YOUR ASSIGNMENT: Please copy every line of the records below that holds the word "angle".

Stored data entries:
"""
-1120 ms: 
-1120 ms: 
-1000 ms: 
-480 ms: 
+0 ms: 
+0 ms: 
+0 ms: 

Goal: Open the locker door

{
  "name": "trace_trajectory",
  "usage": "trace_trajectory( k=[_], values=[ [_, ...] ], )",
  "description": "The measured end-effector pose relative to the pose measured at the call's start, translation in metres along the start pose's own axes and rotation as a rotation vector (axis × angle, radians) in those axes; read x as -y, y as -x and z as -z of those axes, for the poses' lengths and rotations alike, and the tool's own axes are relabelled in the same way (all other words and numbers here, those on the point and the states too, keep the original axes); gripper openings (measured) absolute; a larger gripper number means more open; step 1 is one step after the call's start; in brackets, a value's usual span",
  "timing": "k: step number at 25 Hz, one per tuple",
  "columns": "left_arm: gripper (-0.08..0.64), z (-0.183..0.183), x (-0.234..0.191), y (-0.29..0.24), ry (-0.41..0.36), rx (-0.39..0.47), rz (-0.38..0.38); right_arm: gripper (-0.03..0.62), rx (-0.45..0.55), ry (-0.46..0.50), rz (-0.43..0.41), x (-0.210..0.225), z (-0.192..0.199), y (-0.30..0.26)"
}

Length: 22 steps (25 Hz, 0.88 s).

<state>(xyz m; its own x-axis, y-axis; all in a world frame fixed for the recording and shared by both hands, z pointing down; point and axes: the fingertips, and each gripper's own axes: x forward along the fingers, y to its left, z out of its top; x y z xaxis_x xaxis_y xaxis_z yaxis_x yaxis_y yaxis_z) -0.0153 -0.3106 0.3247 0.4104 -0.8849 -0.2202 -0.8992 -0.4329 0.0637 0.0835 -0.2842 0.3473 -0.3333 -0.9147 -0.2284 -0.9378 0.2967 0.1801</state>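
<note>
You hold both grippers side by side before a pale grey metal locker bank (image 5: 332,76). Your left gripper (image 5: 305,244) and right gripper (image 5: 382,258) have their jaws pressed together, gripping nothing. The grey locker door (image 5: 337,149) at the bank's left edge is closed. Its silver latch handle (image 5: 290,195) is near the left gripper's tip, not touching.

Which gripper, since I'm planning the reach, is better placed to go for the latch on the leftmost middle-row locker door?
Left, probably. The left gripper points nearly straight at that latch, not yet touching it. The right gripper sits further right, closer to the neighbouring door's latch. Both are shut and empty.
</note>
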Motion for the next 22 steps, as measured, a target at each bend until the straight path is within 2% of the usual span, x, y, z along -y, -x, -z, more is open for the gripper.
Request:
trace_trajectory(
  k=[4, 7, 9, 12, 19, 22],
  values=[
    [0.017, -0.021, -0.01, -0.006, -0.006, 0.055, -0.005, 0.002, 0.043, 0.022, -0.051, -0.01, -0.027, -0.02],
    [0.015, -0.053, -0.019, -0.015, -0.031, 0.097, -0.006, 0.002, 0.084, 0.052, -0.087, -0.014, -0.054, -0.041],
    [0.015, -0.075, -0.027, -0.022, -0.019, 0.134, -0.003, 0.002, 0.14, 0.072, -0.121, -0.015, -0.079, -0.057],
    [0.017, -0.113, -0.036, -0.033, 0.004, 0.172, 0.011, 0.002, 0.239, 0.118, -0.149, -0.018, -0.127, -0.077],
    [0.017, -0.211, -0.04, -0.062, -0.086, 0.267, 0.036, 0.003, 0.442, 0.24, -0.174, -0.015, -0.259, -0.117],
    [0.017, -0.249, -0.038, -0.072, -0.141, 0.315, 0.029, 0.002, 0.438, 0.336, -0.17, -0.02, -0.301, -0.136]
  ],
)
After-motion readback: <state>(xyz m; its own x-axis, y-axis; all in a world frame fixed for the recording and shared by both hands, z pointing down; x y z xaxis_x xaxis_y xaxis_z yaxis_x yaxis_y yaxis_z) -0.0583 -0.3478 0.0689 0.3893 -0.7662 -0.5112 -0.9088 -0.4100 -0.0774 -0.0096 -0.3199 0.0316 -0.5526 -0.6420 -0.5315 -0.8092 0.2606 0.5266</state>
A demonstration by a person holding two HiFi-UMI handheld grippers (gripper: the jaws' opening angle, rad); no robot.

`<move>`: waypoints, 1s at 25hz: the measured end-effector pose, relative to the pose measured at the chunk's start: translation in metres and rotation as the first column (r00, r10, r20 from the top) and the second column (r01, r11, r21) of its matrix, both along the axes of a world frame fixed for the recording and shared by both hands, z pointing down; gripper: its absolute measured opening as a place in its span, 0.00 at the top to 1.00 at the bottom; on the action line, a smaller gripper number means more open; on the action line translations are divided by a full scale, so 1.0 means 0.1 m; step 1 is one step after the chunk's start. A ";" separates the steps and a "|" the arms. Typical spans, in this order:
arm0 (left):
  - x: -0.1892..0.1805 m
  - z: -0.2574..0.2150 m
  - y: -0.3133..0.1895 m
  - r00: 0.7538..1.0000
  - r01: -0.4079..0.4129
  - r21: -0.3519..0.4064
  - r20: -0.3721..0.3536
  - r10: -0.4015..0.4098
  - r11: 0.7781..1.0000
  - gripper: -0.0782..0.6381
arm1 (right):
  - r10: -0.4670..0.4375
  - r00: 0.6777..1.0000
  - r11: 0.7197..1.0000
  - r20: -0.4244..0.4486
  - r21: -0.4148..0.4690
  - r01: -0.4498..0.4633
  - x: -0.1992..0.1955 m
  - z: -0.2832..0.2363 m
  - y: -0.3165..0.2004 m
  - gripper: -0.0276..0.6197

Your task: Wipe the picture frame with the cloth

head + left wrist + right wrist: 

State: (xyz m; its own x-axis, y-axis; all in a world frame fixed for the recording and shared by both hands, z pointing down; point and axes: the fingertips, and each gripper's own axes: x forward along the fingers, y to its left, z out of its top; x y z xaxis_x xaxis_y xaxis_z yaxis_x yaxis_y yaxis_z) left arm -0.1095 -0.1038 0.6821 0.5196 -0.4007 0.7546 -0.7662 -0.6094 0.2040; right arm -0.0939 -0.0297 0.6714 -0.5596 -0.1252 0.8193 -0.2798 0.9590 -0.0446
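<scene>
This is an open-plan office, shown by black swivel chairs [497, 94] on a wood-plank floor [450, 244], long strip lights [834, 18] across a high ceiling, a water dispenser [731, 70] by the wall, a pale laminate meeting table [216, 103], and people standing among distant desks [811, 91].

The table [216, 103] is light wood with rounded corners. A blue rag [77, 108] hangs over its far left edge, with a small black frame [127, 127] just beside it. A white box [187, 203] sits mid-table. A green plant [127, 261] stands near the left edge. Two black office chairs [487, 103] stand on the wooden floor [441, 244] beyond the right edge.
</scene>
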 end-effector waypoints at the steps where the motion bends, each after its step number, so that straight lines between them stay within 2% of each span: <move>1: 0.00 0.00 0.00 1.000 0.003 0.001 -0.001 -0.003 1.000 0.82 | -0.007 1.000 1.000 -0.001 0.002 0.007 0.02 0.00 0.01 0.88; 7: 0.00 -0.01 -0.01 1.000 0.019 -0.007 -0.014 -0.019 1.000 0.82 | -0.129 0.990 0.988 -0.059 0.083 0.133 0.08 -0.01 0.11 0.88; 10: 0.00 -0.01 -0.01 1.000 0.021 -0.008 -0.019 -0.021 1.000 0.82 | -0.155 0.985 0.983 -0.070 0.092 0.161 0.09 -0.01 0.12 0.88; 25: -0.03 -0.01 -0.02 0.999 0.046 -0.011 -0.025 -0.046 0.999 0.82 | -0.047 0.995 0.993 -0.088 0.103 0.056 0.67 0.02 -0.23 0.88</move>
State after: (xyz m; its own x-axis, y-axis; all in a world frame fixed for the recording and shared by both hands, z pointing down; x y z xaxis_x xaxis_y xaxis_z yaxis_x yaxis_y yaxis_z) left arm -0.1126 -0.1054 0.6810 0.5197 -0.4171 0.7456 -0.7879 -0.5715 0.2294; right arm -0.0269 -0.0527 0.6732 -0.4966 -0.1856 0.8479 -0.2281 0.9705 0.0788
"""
EXPECTED OUTPUT:
  "description": "The measured end-effector pose relative to the pose measured at the call's start, translation in metres along the start pose's own axes and rotation as a rotation vector (axis × angle, radians) in those axes; read x as -y, y as -x and z as -z of those axes, for the poses' lengths and rotations alike, and the tool's own axes are relabelled in the same way (all other words and numbers here, those on the point and the states too, keep the original axes); gripper openings (measured) absolute; a larger gripper number means more open; step 1 is one step after the call's start; in brackets, a value's usual span",
A demonstration by a person holding two HiFi-UMI handheld grippers (gripper: the jaws' opening angle, rad); no robot.

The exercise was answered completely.